YOUR GOAL: Your answer should be the exact lines of the data below from the one containing "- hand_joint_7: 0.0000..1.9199" through the one containing "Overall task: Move"; please include nothing else.

EXERCISE DATA:
━━━━━━━━━━━━━━━━━━━━━━━━━━━━━━

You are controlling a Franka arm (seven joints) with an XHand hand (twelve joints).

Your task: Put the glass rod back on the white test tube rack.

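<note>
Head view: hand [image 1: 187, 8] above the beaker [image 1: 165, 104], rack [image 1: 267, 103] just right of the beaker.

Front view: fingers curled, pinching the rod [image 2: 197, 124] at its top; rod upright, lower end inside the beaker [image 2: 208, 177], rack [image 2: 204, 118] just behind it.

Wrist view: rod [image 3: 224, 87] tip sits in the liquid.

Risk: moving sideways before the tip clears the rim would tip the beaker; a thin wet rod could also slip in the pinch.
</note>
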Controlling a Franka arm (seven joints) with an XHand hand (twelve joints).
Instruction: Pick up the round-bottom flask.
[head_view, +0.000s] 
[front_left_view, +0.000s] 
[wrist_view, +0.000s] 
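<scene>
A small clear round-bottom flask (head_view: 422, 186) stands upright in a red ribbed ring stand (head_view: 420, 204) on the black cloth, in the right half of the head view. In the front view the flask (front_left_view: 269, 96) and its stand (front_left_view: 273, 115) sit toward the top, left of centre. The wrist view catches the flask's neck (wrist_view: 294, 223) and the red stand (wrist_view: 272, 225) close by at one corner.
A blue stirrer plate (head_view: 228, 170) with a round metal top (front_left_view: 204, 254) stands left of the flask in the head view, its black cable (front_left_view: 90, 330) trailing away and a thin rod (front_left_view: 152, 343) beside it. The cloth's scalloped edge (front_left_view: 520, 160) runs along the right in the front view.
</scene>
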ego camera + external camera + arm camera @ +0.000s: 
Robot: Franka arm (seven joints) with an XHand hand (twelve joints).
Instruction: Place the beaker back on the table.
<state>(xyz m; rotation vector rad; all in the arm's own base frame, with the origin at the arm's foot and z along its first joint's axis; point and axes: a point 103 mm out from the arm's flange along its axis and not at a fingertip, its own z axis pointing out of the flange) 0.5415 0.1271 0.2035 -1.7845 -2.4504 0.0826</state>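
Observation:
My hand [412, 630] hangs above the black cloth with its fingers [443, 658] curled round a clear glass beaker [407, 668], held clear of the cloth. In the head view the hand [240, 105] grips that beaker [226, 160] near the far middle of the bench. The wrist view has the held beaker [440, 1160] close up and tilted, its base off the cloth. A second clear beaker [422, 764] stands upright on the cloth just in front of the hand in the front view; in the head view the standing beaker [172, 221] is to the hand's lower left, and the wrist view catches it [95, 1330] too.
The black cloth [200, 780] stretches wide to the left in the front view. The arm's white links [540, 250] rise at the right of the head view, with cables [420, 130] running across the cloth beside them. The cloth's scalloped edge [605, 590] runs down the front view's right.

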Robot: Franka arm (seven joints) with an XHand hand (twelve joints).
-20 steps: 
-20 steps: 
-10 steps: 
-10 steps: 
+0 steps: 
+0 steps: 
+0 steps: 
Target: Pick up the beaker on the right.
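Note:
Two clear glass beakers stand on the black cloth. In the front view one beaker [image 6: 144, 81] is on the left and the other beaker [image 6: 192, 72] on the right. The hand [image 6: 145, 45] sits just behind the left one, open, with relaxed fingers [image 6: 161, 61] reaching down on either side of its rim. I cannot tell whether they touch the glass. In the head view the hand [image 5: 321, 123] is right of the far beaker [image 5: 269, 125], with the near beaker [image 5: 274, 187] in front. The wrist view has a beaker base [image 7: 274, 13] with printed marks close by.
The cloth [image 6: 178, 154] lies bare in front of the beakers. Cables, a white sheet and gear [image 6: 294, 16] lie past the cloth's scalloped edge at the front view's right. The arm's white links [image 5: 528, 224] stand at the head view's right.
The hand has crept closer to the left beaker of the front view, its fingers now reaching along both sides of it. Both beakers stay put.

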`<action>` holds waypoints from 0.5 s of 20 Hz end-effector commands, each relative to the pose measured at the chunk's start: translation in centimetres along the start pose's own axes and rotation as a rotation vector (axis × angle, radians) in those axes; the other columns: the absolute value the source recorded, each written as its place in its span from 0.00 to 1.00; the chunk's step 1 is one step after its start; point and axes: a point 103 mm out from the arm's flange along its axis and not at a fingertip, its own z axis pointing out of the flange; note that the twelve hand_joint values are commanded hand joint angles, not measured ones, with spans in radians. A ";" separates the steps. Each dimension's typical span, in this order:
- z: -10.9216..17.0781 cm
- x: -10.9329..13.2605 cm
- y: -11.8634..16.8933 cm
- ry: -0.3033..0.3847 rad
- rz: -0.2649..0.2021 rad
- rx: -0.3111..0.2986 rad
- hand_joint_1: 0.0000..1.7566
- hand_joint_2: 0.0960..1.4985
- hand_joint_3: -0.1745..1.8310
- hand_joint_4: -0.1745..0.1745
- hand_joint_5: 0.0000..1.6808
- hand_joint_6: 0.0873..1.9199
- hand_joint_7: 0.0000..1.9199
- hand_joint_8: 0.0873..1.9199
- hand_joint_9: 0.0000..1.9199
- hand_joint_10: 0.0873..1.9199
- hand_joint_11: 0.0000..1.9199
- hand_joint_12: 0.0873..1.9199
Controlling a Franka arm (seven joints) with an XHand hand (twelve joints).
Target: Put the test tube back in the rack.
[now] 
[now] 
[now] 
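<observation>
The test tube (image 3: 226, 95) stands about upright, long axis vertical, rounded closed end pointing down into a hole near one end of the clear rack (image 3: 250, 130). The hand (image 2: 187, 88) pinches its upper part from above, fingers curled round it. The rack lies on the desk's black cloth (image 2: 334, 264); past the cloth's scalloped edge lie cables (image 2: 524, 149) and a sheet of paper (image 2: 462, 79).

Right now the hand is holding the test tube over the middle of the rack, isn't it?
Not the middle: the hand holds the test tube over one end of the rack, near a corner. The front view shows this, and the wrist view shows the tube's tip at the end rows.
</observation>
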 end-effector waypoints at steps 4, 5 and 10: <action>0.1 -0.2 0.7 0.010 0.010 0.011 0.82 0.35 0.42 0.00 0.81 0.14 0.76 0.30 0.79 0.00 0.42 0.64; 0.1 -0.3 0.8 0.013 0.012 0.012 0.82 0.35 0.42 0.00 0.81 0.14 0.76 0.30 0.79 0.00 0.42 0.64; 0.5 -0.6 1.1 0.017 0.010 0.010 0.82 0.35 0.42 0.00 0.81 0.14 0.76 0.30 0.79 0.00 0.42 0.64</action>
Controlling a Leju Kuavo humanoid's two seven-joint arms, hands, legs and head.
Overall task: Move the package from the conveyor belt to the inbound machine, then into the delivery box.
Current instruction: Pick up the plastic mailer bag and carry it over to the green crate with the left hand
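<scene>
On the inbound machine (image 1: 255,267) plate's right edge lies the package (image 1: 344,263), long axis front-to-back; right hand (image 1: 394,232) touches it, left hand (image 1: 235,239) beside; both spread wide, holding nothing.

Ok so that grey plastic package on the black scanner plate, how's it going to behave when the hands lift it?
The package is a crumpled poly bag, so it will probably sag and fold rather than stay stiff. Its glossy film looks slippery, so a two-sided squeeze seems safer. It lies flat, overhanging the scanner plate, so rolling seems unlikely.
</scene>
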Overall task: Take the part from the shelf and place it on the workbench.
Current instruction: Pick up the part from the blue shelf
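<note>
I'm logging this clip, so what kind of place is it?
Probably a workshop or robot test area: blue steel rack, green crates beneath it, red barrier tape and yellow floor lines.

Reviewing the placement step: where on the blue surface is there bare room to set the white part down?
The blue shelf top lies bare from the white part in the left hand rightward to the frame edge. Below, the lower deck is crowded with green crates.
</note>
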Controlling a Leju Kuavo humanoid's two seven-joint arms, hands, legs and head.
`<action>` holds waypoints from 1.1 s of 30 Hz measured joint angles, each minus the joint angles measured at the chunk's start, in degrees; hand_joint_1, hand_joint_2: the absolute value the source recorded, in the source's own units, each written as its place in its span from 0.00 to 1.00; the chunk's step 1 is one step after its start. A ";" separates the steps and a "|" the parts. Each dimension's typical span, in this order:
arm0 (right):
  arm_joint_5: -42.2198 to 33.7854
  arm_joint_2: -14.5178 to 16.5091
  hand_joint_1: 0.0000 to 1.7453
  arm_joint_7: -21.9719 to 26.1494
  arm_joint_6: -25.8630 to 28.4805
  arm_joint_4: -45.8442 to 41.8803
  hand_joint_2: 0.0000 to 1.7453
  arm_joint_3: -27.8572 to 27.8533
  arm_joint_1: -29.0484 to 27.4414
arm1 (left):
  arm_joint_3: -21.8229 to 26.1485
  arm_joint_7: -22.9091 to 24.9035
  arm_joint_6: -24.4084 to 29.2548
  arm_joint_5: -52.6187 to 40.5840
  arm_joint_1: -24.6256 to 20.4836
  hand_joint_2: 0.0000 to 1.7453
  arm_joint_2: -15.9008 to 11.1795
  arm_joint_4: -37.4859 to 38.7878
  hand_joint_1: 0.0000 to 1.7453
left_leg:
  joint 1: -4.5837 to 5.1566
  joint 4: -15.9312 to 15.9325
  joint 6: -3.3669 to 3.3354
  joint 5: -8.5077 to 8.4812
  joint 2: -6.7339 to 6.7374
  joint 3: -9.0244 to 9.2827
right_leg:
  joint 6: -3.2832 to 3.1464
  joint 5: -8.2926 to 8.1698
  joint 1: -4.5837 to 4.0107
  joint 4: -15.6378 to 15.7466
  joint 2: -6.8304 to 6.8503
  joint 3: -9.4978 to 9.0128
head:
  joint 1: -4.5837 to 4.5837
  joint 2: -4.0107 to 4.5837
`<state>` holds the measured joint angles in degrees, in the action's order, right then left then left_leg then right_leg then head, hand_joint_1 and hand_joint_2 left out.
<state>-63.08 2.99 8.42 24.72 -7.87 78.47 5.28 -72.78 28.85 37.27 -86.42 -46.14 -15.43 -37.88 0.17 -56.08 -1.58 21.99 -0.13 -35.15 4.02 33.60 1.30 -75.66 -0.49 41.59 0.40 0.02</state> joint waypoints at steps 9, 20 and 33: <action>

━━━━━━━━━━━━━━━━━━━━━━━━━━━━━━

EXERCISE SOLUTION:
- hand_joint_7: 0.0000..1.9199
- hand_joint_8: 0.0873..1.9199
- hand_joint_9: 0.0000..1.9199
- hand_joint_10: 0.0873..1.9199
- hand_joint_11: 0.0000..1.9199
- hand_joint_12: 0.0873..1.9199
Controlling a Franka arm (seven joints) with an XHand hand (twelve joints).
Target: Put the test tube back in the rack.
[now] 
[now] 
[now] 
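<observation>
The test tube (image 3: 226, 95) stands about upright, long axis vertical, rounded closed end pointing down into a hole near one end of the clear rack (image 3: 250, 130). The hand (image 2: 187, 88) pinches its upper part from above, fingers curled round it. The rack lies on the desk's black cloth (image 2: 334, 264); past the cloth's scalloped edge lie cables (image 2: 524, 149) and a sheet of paper (image 2: 462, 79).

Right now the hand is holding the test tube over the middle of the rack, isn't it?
Not the middle: the hand holds the test tube over one end of the rack, near a corner. The front view shows this, and the wrist view shows the tube's tip at the end rows.
</observation>
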 end-effector waypoints at steps 4, 5 and 10: <action>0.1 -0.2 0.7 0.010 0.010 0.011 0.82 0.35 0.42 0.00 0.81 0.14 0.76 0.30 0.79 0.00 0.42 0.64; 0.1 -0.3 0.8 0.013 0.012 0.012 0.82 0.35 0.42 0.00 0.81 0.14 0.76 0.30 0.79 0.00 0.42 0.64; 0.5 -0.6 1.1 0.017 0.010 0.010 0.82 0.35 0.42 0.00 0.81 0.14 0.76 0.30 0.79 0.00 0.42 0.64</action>
Controlling a Leju Kuavo humanoid's two seven-joint arms, hands, legs and head.
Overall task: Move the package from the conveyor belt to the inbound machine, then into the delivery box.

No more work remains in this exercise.